> **Aim of the exercise**
Omit all pictures, then repeat the listing exactly.
-------
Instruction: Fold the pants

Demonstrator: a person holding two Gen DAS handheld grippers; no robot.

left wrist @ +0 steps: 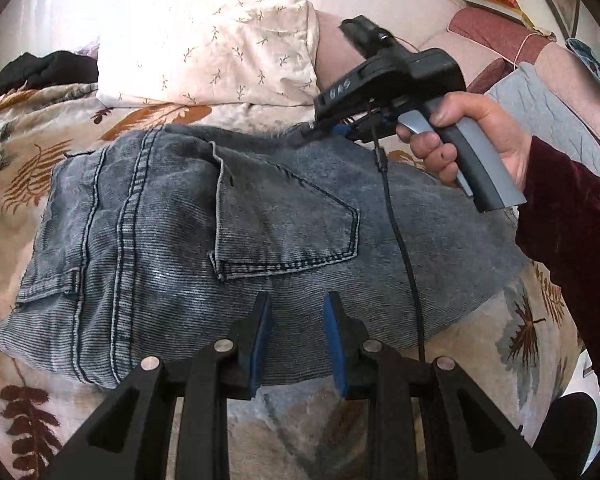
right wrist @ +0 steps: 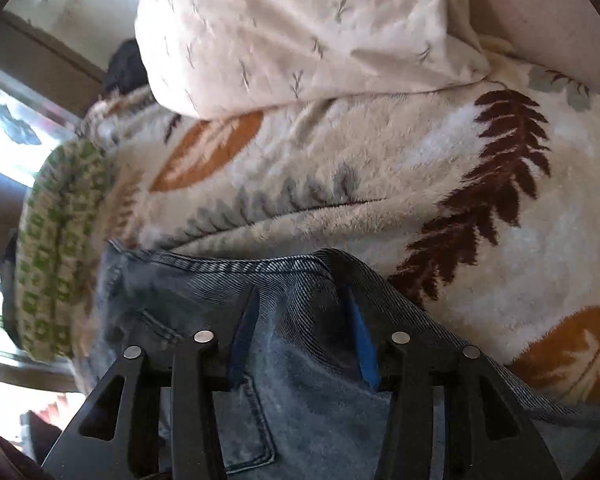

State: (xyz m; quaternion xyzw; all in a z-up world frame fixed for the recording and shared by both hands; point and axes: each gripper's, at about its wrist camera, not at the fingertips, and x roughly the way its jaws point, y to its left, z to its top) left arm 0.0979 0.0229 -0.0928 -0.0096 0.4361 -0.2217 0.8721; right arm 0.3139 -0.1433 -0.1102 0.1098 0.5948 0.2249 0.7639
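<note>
Grey-blue jeans lie folded into a compact stack on a leaf-print blanket, back pocket facing up. My left gripper is open, its blue pads just above the near edge of the stack, holding nothing. My right gripper is held in a hand at the far edge of the jeans. In the right wrist view the right gripper is open over the jeans, its fingers resting on or just above the denim near the folded edge.
A cream pillow lies behind the jeans. A black garment sits far left. A grey folded cloth and books are at the right. A green-patterned fabric lies at the blanket's left edge.
</note>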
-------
> **Task answer**
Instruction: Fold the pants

Demonstrator: a person holding two Gen DAS handheld grippers; no robot.

left wrist @ +0 steps: 
right wrist @ +0 steps: 

State: (xyz m; quaternion xyzw; all in a z-up world frame fixed for the recording and shared by both hands; point and axes: each gripper's, at about its wrist camera, not at the fingertips, and x roughly the way its jaws point, y to its left, z to its top) left arm 0.0979 0.0229 -0.0928 -0.0096 0.4361 -0.2217 0.8721; right arm 0.3139 -0.1433 -0.1102 0.1098 0.5948 0.2249 0.7639
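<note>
Grey-blue jeans lie folded into a compact stack on a leaf-print blanket, back pocket facing up. My left gripper is open, its blue pads just above the near edge of the stack, holding nothing. My right gripper is held in a hand at the far edge of the jeans. In the right wrist view the right gripper is open over the jeans, its fingers resting on or just above the denim near the folded edge.
A cream pillow lies behind the jeans. A black garment sits far left. A grey folded cloth and books are at the right. A green-patterned fabric lies at the blanket's left edge.
</note>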

The response is now complete.